Rafah as the prototype prison
The UAE has been accused of backing the five ISIS-linked militant groups Israel created to fight Hamas, which it previously intended to rule over a similar style concentration camp city in Rafah. In fact, Israeli Defense Minister Israel Katz had even ordered the construction of such a “community” during the 60-day ceasefire in early 2025. The Israelis have long intended to displace 600,000 Palestinians to such a gated facility.
The Emirati connection in this scheme goes beyond its recent offer to fund such a concentration camp city; it dates all the way back to January 2024, when it officially opened six water desalination plants along the Egyptian side of the Gaza border area, coincidentally capable of supplying 600,000 people with water.
Prior to the ceasefire and the collapse of the privatized aid scheme, the plot was to use the GHF PMCs in order to lure civilians into such a city area. Once they get there, the Palestinians who enter would be under the rule of Israel’s ISIS-linked proxy militias.
According to forensic architecture analysis, Israel is once again preparing land in order to implement such a project. Meanwhile, UG Solutions – the firm that hired the GHF’s PMCs – is again advertising job opportunities in the besieged territory.
Dispossession in disguise
Despite the dizzying array of slogans – BoP, GREAT, Sunrise, Panopticon – the outcome remains the same with no reconstruction, no sovereignty, and no end to occupation. The various schemes are less about peace and more about forcing Palestinians into containment zones policed by Tel Aviv and its regional clients.

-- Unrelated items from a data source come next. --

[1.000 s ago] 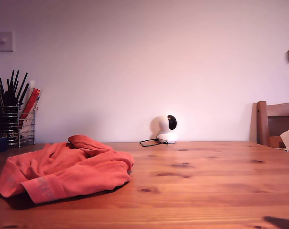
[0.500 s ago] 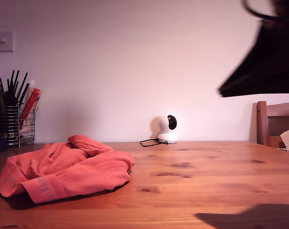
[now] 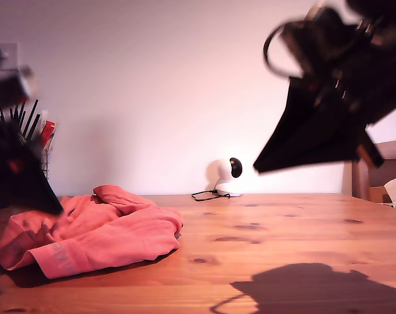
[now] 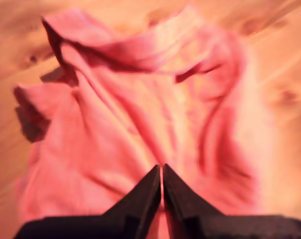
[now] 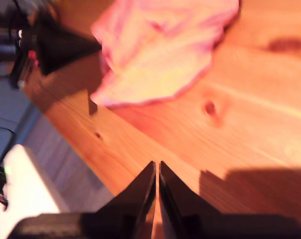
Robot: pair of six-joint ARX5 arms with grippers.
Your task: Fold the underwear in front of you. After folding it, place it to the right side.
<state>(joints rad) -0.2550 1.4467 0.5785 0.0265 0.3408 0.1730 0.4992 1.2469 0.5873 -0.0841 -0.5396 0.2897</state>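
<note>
The underwear (image 3: 93,232) is a crumpled coral-red heap with a paler waistband, lying on the wooden table (image 3: 283,235) at the exterior view's left. My first gripper (image 3: 50,209) is a blurred dark shape low over the heap's end toward that left side. In the first wrist view its fingertips (image 4: 161,169) are closed together, empty, just above the wrinkled underwear (image 4: 140,109). My second gripper (image 3: 260,167) hangs high at the exterior view's right, well off the cloth. It is shut (image 5: 156,164) over bare wood, with the underwear (image 5: 160,55) farther off.
A white camera (image 3: 228,176) with a black cable stands at the back of the table. A wire holder of black utensils (image 3: 34,140) is behind the first arm. A wooden chair (image 3: 374,170) stands at the exterior view's right. The table edge (image 5: 80,149) shows near my second gripper.
The arm at the exterior view's right has swung lower and further into view. The arm at the left has entered, coming down over the underwear. The cloth has not moved.
</note>
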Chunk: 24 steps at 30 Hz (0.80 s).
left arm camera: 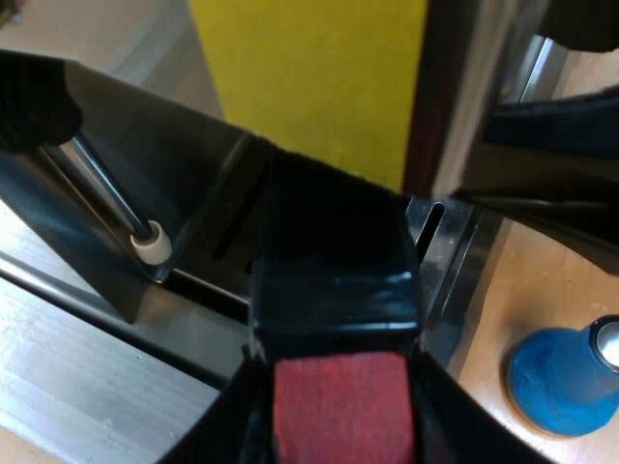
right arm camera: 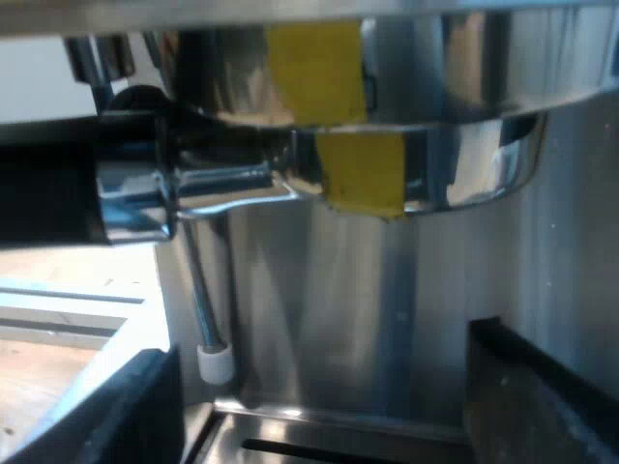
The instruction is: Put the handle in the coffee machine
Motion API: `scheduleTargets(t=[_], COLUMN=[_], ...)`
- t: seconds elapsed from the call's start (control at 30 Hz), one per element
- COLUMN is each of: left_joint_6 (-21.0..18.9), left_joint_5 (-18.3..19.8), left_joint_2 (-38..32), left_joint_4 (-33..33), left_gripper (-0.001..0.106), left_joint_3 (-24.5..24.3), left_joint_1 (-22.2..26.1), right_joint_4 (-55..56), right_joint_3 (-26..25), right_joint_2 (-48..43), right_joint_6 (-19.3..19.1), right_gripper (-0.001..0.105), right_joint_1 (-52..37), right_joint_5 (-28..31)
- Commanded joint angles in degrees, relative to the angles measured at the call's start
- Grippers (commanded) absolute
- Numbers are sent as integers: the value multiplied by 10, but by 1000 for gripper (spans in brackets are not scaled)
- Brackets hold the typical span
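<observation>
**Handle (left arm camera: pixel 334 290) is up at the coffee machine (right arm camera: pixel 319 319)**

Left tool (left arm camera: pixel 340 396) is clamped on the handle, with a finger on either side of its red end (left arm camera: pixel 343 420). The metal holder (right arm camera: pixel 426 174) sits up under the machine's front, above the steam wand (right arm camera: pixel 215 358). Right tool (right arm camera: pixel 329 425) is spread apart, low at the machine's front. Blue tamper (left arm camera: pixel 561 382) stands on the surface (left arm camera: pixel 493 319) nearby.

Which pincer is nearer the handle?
Left. The left pincer grips the handle at its red end. The right pincer hangs open below the holder, at the machine's front, apart from the handle.
</observation>
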Motion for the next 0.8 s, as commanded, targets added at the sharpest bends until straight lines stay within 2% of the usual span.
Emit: scheduleTargets(t=[0.03,0.43,0.5,0.8], left_joint_6=[-12,-12,-12,-12], left_joint_5=[62,62,62,62], left_joint_2=[-14,-14,-14,-14], left_joint_4=[-46,-46,-46,-46], left_gripper=[0,0,0,0], left_joint_3=[-22,-22,-22,-22], left_joint_1=[-3,-3,-3,-3], right_joint_4=[-7,-16,-16,-29], right_joint_3=[-5,-21,-34,-38], right_joint_2=[5,19,20,26], right_joint_6=[-11,-11,-11,-11], right_gripper=[59,58,45,47], right_joint_1=[-7,-37,-51,-51], right_joint_5=[3,-1,-12,-5])
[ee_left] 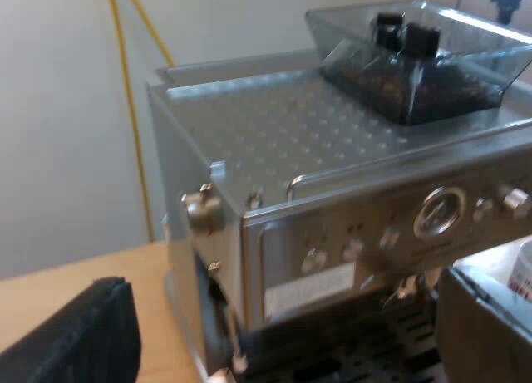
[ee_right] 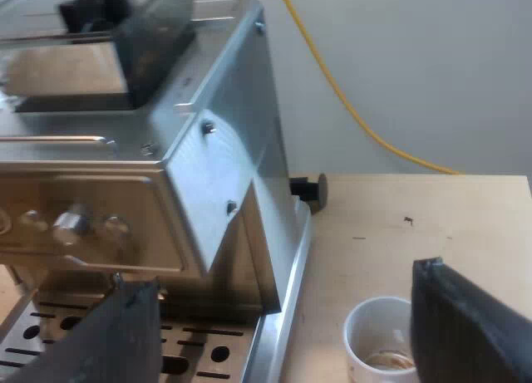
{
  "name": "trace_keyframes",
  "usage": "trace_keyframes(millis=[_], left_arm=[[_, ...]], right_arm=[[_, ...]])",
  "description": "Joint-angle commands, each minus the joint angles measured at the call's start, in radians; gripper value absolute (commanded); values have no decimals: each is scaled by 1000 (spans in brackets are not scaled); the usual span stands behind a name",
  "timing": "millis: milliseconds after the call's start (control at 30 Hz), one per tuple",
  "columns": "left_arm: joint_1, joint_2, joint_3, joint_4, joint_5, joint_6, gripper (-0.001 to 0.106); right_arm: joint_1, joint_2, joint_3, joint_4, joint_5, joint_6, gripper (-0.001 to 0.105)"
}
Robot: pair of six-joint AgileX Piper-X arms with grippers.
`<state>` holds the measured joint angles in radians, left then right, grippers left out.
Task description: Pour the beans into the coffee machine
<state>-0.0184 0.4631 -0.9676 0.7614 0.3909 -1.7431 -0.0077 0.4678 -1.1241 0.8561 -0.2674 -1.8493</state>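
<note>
**Task items.** The espresso machine (ee_left: pixel 332 233) stands upright on the wooden counter (ee_left: pixel 83 271), with its knobbed front panel facing the left claw. The bean hopper (ee_left: pixel 432 59), a smoked clear tub, sits toward the rear of the machine's top. Its mouth faces upward and its long axis runs parallel to the front panel. Dark beans (ee_left: pixel 416 88) lie in its bottom.

**Writing.** There is a pale plate (ee_left: pixel 309 297) beneath the knobs and red print on a white container (ee_left: pixel 522 271) at the machine's front. Neither can be read. A round gauge (ee_left: pixel 439 210) is set in the panel.

**Left claw** (ee_left: pixel 283 283). Released, with the fingers spread wide. It holds nothing and hovers off the machine's front corner.

**Right claw** (ee_right: pixel 284 277). Released and empty, with the fingers spread wide. It is above the counter at the machine's side, by the slotted drip tray (ee_right: pixel 208 341). A white cup (ee_right: pixel 378 346) stands upright on the counter just beside the machine's base, with something brownish in its bottom. One finger (ee_right: pixel 465 325) overlaps the cup's rim in view, and contact cannot be judged.
</note>
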Motion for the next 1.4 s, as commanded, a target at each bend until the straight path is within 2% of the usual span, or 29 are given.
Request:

From “Gaza Riviera” fantasies to proposals limiting reconstruction to areas under Israeli military control, what’s on offer amounts to PowerPoint projectionism. A revolving door of schemes and slogans has produced nothing substantive. Instead, the Israeli military continues its daily war of erasure on Gaza’s land, people, and future.
Even Kushner’s $25-billion fantasy is just that: a fantasy. In the three months since the UN resolution, all Washington has offered is AI-generated cityscapes and recycled decks. The only real plan on the table remains the one being implemented daily – the destruction of Gaza.